Toews had previously dug into horticulture on Ageless Gardens, which means his hands were already in the dirt, so to speak, when the idea for a follow-up came to him. I wanted to get a little bit deeper with the details of what people think when they’re gardening, he says. I would sit and talk to people about why you garden, how you garden and gardening philosophies. We didn’t have time for that in the other series. I thought, there’s a need not being met here.
The series, which debuted March 7th and consists of five half-hour episodes, has nothing but time for these musings, which tickled a director whose true passion is spending time with his subjects and really getting to know what makes them tick. We talked to these gardeners about what motivates them and what their deep values and beliefs are, Toews explains. Some of them are older, so they’ve been gardening for decades. Some are quite new, but they’re full of enthusiasm and knowledge. We were really looking for innovative or deep-thinking gardeners.
Most of the episodes have a thematic connection, starting with the first episode featuring two gardeners inspired by the rock formations around them. But some instalments see connections in contrast. It’s funny how the mind works, because as we edited and worked on the footage, we started to see connections that we could approach, says Toews. You start to see all those different ways you can connect to people’s seemingly disparate ideas.
Although the show opens the audience up to some extraordinary vistas, the focus, for the filmmaker, was always going to be on the people doing the planting. We probably defer more to the character and the ideas, he muses. There are a few episodes where you barely see them do anything with plants. As long as the ideas are profound and compelling, that can carry it. And these unique characters represent quite a broad church. There’s a young woman from Winnipeg, just full of energy, and she’s devoted her whole life to gardening for her family and grows food for the public, which she gives to food banks. Her whole life is centred around sharing, Toews explains. We also interview a guy in Ontario, who’s 84 years old and really philosophical about the end of his time in the garden. This is a really touching episode, because we think about the measure of one’s life.
For the documentarian, this series was a return to basics, both in terms of long-form interviewing and the ability to explore exciting new terrains. It’s been a while since I did that kind of adventuring, Toews admits. To get up on the mountains was pretty exciting. It was really rewarding.
But perhaps even more rewarding was discovering each subject’s way of connecting their gardening practices to a bigger belief system or set of values. The well-known philosopher John Ralston Saul has really strong beliefs about Canada and his origins as related to colonial history, and how we got to where we are now, and he ties that all back into gardening, Toews says, previewing the subject of his second episode. That strikes me as a really valuable thing about the practice.

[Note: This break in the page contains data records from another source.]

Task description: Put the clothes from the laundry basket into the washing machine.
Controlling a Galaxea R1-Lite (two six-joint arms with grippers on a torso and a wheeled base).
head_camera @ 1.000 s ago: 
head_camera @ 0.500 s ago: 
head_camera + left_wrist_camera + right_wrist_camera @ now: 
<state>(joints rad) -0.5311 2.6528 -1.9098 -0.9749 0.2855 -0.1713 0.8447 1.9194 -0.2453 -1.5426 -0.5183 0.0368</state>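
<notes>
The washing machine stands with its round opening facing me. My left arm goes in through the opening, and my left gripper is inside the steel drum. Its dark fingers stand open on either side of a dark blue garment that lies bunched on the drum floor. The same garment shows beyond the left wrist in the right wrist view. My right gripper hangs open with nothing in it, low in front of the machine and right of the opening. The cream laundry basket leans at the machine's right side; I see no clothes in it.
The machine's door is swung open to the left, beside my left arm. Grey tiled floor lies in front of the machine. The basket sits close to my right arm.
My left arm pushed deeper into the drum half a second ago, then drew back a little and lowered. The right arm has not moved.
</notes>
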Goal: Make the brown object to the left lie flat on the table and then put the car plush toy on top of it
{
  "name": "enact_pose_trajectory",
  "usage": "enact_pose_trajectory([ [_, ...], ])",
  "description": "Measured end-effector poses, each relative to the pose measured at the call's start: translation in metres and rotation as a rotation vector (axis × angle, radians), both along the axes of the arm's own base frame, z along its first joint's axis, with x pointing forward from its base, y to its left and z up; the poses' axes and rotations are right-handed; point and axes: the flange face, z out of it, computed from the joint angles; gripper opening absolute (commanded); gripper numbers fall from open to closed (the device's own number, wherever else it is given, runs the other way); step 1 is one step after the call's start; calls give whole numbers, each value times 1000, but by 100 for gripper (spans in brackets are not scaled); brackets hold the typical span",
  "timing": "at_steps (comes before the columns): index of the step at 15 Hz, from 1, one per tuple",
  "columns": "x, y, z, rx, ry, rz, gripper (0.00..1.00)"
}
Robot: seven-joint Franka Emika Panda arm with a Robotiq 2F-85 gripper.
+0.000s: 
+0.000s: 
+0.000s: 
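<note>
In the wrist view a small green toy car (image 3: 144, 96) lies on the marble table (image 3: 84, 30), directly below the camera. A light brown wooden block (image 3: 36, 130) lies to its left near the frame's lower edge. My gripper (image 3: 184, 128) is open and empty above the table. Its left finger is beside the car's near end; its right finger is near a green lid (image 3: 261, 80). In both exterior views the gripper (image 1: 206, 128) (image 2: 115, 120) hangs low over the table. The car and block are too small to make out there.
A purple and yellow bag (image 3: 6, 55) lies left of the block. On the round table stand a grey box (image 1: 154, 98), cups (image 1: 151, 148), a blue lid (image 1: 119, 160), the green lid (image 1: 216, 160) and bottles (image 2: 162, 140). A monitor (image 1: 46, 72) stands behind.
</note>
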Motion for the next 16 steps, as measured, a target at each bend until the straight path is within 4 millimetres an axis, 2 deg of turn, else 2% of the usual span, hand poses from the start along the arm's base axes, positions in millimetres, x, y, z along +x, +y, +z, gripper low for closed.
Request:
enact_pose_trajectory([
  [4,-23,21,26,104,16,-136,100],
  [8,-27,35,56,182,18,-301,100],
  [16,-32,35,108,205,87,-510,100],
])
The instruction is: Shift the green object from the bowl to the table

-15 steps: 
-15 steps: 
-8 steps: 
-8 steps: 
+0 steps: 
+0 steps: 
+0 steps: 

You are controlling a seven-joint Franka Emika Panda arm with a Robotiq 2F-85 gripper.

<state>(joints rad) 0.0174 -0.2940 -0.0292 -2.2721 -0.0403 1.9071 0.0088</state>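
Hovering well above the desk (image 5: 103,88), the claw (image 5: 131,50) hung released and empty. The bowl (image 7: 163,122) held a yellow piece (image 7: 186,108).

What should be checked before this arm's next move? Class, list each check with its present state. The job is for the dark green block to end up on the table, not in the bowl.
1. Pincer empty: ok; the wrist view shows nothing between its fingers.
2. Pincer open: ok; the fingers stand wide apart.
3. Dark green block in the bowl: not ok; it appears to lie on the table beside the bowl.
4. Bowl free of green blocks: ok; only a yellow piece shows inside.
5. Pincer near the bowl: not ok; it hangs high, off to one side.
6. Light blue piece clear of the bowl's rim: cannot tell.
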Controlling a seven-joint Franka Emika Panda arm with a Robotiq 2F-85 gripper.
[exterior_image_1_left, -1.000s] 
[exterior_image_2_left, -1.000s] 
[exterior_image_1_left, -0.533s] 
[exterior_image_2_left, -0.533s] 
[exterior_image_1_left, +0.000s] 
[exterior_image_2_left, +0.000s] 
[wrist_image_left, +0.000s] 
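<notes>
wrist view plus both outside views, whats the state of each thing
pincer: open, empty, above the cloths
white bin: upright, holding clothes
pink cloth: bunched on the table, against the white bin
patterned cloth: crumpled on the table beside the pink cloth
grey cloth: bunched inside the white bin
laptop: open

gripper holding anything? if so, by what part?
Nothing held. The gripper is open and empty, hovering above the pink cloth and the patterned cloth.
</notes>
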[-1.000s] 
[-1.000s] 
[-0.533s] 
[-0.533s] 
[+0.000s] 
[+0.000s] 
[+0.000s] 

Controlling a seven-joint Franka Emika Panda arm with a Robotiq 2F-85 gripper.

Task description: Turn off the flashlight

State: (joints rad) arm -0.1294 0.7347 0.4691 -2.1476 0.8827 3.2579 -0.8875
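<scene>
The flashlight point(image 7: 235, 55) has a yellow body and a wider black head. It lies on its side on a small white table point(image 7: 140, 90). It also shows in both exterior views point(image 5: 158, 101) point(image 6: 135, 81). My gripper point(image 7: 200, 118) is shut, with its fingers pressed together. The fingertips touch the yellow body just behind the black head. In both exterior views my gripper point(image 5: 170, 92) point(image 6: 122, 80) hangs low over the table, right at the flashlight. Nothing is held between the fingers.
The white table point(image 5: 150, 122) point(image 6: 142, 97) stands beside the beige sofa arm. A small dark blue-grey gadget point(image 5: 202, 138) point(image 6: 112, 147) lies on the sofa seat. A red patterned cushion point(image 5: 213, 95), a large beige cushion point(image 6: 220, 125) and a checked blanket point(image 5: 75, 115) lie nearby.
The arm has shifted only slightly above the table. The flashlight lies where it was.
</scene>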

While Toews’ latest foray into nature television is an opportunity to excite people about the potentials of unusual gardening, what he hopes is that viewers who have previously not watched his shows might get inspired to make their own mark on the world. I think there’s a lot of established gardeners, middle-aged and older, that we’ve already communicated with through our other series, but I’m quite hopeful that younger folks are going to be engaged as well, he says. I’m hoping that people actually go from thinking to actually doing it, and they realize, ‘Wow, digging around in the soil and watching a seed turn into a flower or food, it’s pretty exciting and pretty rewarding.’